Si j’étais à la place de Talon, actuellement, je changerais radicalement de méthode de communication. Il se passe aujourd’hui que la popularité du chef de l’Etat est en chute libre, appelant de lui une action rapide et immédiate. Mais la question est de savoir s’il le pourra, c’est-à-dire s’il pourra prendre la mesure des enjeux et opérer une rupture.
Il se fait que Patrice Talon a choisi un mode de communication qui privilégie l’isolement et la distance, au détriment du contact direct. Dans le même temps, il laisse à ses collaborateurs et autres membres de la mouvance, le soin de créer la bulle nécessaire à son aura au sein de la population. En évitant d’être populiste, le Chef de l’Etat n’en est pas moins exigeant sur ce dernier point. Aucun ministre, aucun DG ou responsable politique de la mouvance ne peut faire le moindre discours sans évoquer le PAG et l’onction de Talon. C’est une exigence coutumière qui est aujourd’hui insuffisante à redorer le blason de la Rupture qui prend l’eau de toutes parts.
A dire vrai, les couacs se sont multipliés ces derniers jours. Quoi que l’on puisse dire, l’affaire Korogoné est vécue dans l’opinion comme une injustice grave. De quoi accroître la popularité de l’activiste de Nikki qui a écopé d’un an d’emprisonnement ferme assorti d’une amende de trois millions de FCFA. Surfant sur cette vague sombre, la lettre ouverte de l’ancien président Yayi Boni, a ravivé davantage la polémique. Désormais, et définitivement, il faut déployer des efforts surhumains pour enlever de la tête des Béninois que Talon n’est pas en train de dérouler une machine liberticide qui ne broie que les opposants, tout en dressant un tapis rouge aux mouvanciers.
L’affaire des 18 kg de cocaïne est venue envenimer la situation déjà délétère. Qu’on le veuille ou non, Sébastien Ajavon est dans le rôle de la victime maltraitée et martyrisée, surtout que Patrice Talon lui-même avait déjà prétendu que pour gagner les élections au Bénin, nul n’est besoin d’exhiber un bilan élogieux. Il faut seulement réussir à museler toute autre velléité de candidature. Pour la majorité des citoyens, voilà le plan qui est en cours. Et si les électeurs connaissent les intentions politiciennes sous-tendant les poursuites judiciaires, il n’y aura aucun effet de surprise. Le vote-sanction de 2016 va encore parler en 2019 aux législatives. Ne l’oublions pas : dans ce pays, Séfou Fagbohoun, même en prison et surtout parce qu’il y était, a réussi à se faire élire député.
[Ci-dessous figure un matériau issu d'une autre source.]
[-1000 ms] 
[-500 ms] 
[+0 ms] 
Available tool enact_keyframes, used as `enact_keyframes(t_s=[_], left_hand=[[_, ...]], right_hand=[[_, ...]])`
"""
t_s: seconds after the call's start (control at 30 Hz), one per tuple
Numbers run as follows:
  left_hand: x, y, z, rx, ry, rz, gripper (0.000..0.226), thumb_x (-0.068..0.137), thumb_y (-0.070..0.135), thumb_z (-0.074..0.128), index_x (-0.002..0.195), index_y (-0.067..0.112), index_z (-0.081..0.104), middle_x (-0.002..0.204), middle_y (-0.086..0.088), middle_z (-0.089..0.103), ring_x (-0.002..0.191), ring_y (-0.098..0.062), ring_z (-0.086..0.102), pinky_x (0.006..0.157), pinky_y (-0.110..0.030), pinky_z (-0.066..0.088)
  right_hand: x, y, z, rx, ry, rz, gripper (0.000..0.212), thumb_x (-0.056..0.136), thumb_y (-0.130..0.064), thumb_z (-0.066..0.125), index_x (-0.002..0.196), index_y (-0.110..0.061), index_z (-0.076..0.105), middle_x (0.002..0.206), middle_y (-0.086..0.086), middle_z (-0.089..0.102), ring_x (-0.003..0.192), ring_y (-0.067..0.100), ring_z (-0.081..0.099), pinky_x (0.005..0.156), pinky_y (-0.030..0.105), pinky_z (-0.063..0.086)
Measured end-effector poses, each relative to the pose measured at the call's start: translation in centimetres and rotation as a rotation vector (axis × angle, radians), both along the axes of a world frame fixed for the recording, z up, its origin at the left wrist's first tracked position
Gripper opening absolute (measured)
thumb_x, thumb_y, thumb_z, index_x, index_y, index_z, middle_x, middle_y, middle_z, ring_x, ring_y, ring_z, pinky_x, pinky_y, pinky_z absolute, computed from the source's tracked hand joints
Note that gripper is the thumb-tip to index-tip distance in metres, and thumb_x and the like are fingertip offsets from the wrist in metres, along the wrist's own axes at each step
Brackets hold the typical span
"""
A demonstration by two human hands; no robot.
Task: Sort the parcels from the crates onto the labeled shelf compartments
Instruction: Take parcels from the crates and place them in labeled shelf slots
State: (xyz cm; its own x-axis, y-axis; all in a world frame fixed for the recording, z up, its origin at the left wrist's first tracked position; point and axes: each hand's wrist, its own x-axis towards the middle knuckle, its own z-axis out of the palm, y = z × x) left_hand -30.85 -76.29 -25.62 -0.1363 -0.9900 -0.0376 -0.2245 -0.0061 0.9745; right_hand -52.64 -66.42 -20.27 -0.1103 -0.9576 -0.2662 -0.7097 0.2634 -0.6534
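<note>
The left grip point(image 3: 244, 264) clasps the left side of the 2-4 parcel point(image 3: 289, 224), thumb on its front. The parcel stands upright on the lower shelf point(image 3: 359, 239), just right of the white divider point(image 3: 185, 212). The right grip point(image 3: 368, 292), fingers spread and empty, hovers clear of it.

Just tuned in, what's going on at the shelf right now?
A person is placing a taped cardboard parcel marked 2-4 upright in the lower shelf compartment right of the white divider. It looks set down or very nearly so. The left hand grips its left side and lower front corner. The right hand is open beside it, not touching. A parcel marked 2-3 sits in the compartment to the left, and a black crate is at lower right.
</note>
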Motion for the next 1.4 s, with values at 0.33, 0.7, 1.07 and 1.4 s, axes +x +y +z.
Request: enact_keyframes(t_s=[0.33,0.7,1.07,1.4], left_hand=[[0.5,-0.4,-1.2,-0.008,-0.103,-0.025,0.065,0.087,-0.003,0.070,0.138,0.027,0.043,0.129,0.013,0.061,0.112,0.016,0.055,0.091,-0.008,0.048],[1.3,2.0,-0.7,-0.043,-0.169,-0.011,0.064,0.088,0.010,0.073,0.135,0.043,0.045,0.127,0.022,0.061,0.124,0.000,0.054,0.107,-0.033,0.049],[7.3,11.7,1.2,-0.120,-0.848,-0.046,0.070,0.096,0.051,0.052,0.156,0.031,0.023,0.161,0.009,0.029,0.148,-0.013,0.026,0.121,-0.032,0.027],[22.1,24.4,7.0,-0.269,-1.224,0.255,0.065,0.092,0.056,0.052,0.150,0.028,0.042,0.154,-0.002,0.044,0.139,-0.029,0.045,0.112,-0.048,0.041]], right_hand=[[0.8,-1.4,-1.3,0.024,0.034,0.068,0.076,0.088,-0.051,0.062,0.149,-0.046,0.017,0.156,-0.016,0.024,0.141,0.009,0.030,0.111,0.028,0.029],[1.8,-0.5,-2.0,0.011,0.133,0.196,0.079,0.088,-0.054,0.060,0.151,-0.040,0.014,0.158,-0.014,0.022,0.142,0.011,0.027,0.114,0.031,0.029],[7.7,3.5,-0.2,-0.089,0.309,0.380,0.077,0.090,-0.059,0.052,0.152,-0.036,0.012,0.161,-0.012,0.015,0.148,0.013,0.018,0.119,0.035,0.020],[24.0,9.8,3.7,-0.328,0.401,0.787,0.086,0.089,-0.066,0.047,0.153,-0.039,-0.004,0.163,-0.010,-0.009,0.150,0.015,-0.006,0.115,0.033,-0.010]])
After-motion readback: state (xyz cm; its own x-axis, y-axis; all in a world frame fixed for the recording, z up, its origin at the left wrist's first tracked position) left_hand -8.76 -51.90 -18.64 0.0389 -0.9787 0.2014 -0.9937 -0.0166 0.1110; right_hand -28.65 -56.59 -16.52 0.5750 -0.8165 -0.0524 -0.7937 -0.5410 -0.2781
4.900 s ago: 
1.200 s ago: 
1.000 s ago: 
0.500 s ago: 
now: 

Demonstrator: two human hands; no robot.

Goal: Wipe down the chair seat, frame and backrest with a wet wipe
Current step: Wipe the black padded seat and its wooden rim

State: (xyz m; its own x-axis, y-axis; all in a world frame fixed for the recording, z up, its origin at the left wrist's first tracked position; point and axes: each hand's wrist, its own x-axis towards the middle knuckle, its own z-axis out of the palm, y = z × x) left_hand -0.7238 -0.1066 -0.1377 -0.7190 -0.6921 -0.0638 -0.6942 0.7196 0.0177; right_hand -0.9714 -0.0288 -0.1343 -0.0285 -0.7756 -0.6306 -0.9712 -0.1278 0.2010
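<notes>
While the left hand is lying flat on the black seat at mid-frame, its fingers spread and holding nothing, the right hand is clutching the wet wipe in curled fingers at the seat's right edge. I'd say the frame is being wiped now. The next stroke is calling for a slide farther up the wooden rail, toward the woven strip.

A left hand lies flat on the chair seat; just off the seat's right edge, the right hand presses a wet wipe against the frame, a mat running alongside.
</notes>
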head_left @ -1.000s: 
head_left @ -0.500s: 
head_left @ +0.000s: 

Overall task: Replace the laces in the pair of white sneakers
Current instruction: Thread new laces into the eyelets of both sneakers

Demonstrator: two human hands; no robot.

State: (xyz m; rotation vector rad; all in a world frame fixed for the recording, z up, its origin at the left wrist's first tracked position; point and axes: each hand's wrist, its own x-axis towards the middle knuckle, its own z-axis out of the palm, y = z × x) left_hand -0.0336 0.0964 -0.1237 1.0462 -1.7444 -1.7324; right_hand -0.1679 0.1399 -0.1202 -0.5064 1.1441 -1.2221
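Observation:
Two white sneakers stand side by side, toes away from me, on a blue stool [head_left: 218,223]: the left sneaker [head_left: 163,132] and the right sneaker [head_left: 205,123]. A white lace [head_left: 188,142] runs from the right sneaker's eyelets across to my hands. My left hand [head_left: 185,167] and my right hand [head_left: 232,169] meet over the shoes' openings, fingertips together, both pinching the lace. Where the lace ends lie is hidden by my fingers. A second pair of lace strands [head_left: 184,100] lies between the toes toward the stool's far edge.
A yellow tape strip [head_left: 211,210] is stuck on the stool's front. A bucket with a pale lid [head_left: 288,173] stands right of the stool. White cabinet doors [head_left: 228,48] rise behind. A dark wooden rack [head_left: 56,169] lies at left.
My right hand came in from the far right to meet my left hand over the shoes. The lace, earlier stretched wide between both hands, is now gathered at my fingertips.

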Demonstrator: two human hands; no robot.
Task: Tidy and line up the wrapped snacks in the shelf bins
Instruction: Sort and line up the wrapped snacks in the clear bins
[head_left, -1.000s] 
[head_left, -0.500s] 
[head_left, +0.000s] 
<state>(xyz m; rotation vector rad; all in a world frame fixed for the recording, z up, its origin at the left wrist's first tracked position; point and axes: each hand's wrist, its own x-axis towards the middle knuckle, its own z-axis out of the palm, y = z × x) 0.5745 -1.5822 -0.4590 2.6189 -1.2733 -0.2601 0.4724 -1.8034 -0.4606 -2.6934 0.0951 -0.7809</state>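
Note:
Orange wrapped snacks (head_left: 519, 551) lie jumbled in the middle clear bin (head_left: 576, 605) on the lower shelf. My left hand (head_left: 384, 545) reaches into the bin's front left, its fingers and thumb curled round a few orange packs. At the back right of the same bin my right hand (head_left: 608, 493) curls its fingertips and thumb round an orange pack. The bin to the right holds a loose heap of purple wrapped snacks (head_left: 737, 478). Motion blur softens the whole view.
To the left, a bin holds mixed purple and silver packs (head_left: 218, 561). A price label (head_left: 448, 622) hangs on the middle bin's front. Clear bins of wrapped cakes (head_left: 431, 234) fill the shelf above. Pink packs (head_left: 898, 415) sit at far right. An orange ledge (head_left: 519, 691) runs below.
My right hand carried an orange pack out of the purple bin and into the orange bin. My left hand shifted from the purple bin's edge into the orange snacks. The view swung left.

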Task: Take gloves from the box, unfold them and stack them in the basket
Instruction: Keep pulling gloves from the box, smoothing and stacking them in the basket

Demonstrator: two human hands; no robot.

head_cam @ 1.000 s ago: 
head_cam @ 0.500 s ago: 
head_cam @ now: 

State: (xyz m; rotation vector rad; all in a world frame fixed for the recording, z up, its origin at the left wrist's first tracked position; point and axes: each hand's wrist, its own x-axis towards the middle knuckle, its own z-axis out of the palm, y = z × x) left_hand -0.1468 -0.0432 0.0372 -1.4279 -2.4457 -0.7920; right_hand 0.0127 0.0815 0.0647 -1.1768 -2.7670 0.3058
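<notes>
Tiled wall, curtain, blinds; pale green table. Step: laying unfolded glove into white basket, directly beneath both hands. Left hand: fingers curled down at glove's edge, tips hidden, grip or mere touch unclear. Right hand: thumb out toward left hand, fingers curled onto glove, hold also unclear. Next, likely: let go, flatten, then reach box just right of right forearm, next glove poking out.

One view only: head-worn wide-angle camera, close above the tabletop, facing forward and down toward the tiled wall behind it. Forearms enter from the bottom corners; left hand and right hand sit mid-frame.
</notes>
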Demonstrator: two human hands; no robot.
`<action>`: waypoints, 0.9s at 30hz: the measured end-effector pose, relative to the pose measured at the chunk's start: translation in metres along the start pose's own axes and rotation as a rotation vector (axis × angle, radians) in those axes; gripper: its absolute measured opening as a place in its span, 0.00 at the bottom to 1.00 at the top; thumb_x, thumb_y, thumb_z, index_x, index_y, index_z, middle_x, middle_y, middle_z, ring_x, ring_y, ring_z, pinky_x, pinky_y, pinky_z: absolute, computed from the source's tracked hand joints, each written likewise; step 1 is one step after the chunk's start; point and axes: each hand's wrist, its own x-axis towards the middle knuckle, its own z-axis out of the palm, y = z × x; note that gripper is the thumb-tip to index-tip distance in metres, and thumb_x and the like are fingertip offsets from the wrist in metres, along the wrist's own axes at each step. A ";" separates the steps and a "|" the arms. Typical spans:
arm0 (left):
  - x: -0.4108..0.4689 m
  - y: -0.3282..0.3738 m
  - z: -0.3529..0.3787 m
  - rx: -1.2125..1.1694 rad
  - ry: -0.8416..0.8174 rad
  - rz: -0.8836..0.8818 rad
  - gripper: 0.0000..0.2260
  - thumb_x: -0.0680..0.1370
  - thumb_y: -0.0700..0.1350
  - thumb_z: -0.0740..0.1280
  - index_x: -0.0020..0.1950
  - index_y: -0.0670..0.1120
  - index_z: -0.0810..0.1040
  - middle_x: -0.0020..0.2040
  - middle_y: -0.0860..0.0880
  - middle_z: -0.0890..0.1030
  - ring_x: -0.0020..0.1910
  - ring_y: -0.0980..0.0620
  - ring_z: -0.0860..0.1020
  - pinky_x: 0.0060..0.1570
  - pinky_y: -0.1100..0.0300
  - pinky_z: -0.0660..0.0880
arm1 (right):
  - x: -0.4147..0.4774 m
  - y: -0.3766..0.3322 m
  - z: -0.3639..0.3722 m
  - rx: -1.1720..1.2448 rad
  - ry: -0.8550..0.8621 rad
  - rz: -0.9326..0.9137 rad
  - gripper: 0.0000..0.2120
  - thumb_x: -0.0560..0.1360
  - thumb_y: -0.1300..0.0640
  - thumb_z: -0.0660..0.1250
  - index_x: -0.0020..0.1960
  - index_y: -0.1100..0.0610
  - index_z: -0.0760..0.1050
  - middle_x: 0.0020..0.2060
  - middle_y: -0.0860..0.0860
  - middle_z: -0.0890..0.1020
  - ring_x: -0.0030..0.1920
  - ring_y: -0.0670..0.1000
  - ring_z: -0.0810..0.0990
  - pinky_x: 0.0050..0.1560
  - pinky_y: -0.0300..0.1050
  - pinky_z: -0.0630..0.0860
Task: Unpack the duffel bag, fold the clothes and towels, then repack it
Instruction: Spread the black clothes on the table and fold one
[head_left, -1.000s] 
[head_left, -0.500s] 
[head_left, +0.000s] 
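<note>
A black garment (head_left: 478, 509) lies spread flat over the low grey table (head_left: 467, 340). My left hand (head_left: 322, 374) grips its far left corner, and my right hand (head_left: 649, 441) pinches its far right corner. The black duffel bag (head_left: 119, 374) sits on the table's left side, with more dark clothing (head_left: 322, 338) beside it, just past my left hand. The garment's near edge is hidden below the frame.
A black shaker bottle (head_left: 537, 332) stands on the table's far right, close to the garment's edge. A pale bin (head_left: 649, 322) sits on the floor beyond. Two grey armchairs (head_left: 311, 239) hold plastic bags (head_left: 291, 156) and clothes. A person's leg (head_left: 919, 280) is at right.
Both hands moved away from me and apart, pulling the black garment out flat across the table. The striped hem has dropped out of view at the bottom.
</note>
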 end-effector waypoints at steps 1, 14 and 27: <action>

Le même processus de victimisation de l’opposition ne servira qu’à rendre le Chef de l’Etat encore plus impopulaire.
Que personne ne trompe personne. L’impopularité actuellement croissante aura des effets néfastes l’année prochaine. Le peuple des villes et des campagnes, sous la poussée de l’opposition, a atteint un niveau de frustration dangereux. D’autant d’ailleurs que, selon mes propres observations, la parole de la mouvance est de moins en moins audible sur l’échiquier. Elle est même dénaturée en permanence, suspectée de ruse et d’intentions politiciennes malveillantes. Ce sont les conséquences directes de la perte de crédibilité et de l’aura du pouvoir. Les dernières décisions relatives à la taxation d’Internet, ont achevé de rendre le régime impopulaire. Désormais, certains ministres auront même du mal à évoquer des sujets sur lesquels ils passaient pourtant pour des experts chevronnés.
Il en est ainsi des désillusions politiques. Et quand un peuple en vient à ce niveau mental, il est presque impossible de lui faire entendre raison.
Dans ces conditions, que peut faire le Chef de l’Etat ?
Il y a une rupture urgente à opérer. En mon âme et conscience, je reste convaincu que Talon ne fera rien. Il n’a pourtant d’autre option actuellement que de sortir de son isolement volontaire pour rentrer dans la mêlée, aller au contact des foules dans les villes et les campagnes.
Car, au XXIème siècle nul ne s’isole en son palais sans conséquence, sous prétexte de ne pas être populiste. Aller dans les marchés, participer à des meetings politiques pour expliquer ses réformes, visiter les structures déconcentrées de l’Etat, aller sur les chantiers, voilà ce que font tous les Présidents aujourd’hui pour ne pas perdre pieds dans leurs peuples.
Ne pas le faire, reviendrait à laisser envahir l’Assemblée nationale par l’opposition en 2019. C’est-à-dire voir Candide Azanaï, Sébastien Ajavon ou même Yayi Boni prendre le contrôle du parlement. Pour le plus grand malheur de Patrice Talon.